My trip is just one in a series of steps I've taken in recent years to augment fulfillment and eliminate depletion in my professional and personal life. The concepts of fulfillment and depletion play out in real time via my energy states. Something's fulfilling to me when it literally fills me up with positive energy. Something's depleting when it leaves me drained, stressed, stifled or angry. The key has been learning to recognize my personal depletion zone and how I can move myself out of it.

It’s been a pretty big learning curve. I initially resisted acknowledging the depletion I experienced in – and beyond – the law. Even when all the signs evinced that I was running on empty, I pushed myself to work harder and do more for my clients and others. Once I became acquainted with the signs and symptoms of my depletion, I still had to do some trial and error to figure out how to reclaim my energy stores. Now, when I find myself energetically depleted at work, I know that there’s remedial power in an uplifting change of pace like a quick nature walk or bike ride; playing with my kids; watching a good ball game; or going on vacation.

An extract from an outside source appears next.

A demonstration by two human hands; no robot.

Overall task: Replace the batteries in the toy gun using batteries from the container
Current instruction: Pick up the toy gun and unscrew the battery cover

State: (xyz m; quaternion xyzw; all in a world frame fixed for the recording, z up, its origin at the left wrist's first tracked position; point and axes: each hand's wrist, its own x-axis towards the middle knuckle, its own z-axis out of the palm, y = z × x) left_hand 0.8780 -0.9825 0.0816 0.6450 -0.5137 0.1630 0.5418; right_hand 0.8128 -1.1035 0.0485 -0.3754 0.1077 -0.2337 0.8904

I’ve previously noted the connection between taking time off and personal energy renewal. The topic is addressed from a slightly broader perspective in a CareerJounal.com article addressing how Sabbaticals Can Offer Dividends for Employers.

The piece focuses on company-sponsored sabbaticals that allow employees to work with nonprofit groups. The sponsoring businesses see sabbatical assignments (also called community engagement programs) as means of recruiting and retaining top talent. They’re also recognized as conduits for leadership building and for identifying “potential markets.” Acknowledging the revitalizing aspect of the programs, one sabbatical provider quoted for the piece states: “The goal is ‘to get employees re-energized and re-engaged, give them a broader sense of themselves, the company and the community.’”

If there’s a familiar ring to the sabbatical concept, it’s interesting to note that the article likens such programs to law firm pro bono initiatives. Both, it says, “appeal to strong performers who ‘seek more than a paycheck; they seek significance.’” Significance and renewed energy is a very potent combination.